The star of her own television comedy, Molina ironically only went into TV as a way to support her musical endeavors. “I needed a job that paid enough and left me free hours, so I thought TV would be the answer. Then
I got bigger and ended up having my own show and got caught in my
own trap. When I realized that a lot of years had gone by, I decided to cut everything and go back to music.”
Molina left television a decade ago, but it wasn’t until the last few years that her unconventional blend of acoustic singer-songwriter material with digital sampling and effects found an audience. The key figure turns out to be a Japanese importer of South American music. “Someone told me there was a distributor in Japan who was interested in my music, so I sent him my second album, Segundo. He asked me to send him 25 copies, and then 100, and then 500, and then 1,000, and then I started to sell a lot, and then the people at Domino heard about me.”
It turns out that American singer Will Oldham had bought the record while in Japan and showed it to Lawrence Bell of influential independent UK label Domino (Arctic Monkeys, etc.), who signed Molina. “And that’s how the record made the tour from Argentina to Japan to England,” Molina sums up. “After starting to work here, the Argentinean audience began to catch on.”
The next day at her packed Liquidroom concert, some of the qualities that first found her a Japanese audience are on display. Performing solo with a guitar and a battery of keyboards, effects and samplers, her girlish yet independent demeanor seems just right for a fashion/lifestyle spread in a Japanese women’s magazine. At the same time, Molina’s cool, uninflected voice and ability to draw unearthly qualities from it through digital processing is sure to strike the right note with Japan’s music otaku.
Trained in both classical and jazz guitar, Molina delivered a straight acoustic affair with her first album. She was initially appalled by the idea of working with synthesizers. “I remember playing with bands that had keyboard players, and it was always horrible. But one day I met a guy, and he said, ‘I have a few songs you might like,’ so
I invited him home. When he got there I saw him coming with a keyboard, and I thought it was going to be horrible, but he started to play and it was very beautiful. He told me that he had programmed the sounds, and so he woke me to keyboards. I bought one and learned to program my own sounds.” Even now, she resists applying the term “electronics” to her music. “I don’t like the word, because
I used to not like synthesizers.”
On her new and fourth album Son, dreamy vocals give way to passages of challenging digital dissonance that sometimes sound like
a catfight. It’s an approach that evolved over the past few years. “Three years ago I began applying new ideas to the old songs, to keep it interesting to myself. Then I realized that all these new ideas were going to get lost, so I started to record in-between tours. I just poured out everything I had, and when I sat down in October thinking I was going to have to write a whole record from scratch, I found that I had
a lot of work already done.”
Molina likens her music to trying out a new, challenging kind of food. “It’s like eating natto for the first time. There are a lot of apparently disharmonious notes, but those are the notes that I precisely like the most. My previous record was chosen by a school for children with disabilities, and apparently the songs had a healing effect even though they were discordant.”

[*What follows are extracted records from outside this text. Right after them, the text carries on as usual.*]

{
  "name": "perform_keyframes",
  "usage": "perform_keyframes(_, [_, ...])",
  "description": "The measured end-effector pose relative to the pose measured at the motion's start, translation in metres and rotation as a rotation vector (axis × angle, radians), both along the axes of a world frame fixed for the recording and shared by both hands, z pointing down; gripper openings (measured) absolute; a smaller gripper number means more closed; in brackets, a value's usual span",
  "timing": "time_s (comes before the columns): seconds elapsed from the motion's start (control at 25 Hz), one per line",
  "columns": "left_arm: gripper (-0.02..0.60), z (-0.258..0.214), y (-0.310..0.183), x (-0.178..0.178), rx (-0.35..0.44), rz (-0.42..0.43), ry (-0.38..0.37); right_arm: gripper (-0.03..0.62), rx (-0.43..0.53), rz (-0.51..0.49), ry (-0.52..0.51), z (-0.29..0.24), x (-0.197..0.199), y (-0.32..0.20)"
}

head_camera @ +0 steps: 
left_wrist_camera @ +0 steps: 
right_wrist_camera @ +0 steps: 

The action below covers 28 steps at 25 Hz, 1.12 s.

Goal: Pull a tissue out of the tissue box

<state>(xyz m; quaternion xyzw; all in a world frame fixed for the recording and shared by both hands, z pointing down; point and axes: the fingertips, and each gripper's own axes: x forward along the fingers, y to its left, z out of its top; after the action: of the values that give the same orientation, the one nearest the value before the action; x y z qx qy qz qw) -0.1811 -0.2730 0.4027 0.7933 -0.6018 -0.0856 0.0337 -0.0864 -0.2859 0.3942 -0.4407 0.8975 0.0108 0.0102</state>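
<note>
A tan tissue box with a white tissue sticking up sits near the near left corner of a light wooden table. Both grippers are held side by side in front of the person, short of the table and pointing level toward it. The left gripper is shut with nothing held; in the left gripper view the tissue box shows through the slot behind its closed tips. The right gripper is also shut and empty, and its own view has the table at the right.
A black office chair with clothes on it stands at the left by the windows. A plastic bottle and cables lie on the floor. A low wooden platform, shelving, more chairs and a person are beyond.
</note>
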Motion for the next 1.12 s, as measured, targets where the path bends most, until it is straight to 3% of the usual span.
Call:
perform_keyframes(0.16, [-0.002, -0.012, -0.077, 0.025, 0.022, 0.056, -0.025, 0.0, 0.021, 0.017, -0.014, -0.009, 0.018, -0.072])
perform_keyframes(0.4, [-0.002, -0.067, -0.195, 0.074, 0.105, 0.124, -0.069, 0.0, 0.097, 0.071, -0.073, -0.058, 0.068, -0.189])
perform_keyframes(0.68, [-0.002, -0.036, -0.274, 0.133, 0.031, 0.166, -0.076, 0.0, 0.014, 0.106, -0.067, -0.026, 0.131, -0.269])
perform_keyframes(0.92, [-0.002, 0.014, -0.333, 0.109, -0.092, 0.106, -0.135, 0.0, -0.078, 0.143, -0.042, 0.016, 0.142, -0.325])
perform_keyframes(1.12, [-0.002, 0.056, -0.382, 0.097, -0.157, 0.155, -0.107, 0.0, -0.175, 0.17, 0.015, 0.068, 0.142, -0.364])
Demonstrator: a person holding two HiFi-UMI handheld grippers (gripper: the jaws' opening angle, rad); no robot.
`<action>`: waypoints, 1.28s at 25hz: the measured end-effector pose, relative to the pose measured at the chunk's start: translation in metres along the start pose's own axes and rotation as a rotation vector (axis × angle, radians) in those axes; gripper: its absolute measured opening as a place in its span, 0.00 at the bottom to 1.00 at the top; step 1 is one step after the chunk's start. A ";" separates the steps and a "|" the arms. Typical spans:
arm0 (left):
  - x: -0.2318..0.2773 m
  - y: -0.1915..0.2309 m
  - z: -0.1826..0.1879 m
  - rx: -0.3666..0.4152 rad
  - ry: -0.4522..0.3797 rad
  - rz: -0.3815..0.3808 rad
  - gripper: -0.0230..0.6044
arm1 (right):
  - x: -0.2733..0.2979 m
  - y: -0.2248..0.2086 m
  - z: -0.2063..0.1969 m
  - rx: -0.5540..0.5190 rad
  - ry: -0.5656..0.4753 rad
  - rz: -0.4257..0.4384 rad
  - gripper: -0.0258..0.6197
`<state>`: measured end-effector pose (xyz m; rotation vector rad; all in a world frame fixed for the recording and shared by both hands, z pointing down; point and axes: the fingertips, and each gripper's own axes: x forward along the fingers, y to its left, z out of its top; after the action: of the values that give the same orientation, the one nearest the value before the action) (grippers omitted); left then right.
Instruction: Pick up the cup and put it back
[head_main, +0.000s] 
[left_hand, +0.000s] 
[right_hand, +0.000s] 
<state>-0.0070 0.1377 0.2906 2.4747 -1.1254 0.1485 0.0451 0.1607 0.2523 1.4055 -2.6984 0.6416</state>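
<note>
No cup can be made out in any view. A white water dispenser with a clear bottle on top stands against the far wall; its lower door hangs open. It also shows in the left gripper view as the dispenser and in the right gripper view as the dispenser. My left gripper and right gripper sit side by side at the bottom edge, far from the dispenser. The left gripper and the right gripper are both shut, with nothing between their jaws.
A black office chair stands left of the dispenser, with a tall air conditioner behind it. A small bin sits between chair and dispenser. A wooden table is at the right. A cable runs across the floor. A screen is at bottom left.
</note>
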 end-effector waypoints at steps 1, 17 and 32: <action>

The biggest validation for Molina as a musician has been translating her fame in Japan back home to Argentina. “I had a big show at a public theater. I was very worried because I was certain
I would not fill the room, but it was sold out. One of my friends heard
a fan say, ‘What happened? Where are all these people coming from?’”
Son is available on Domino Records, distributed in Japan by Hostess Entertainment.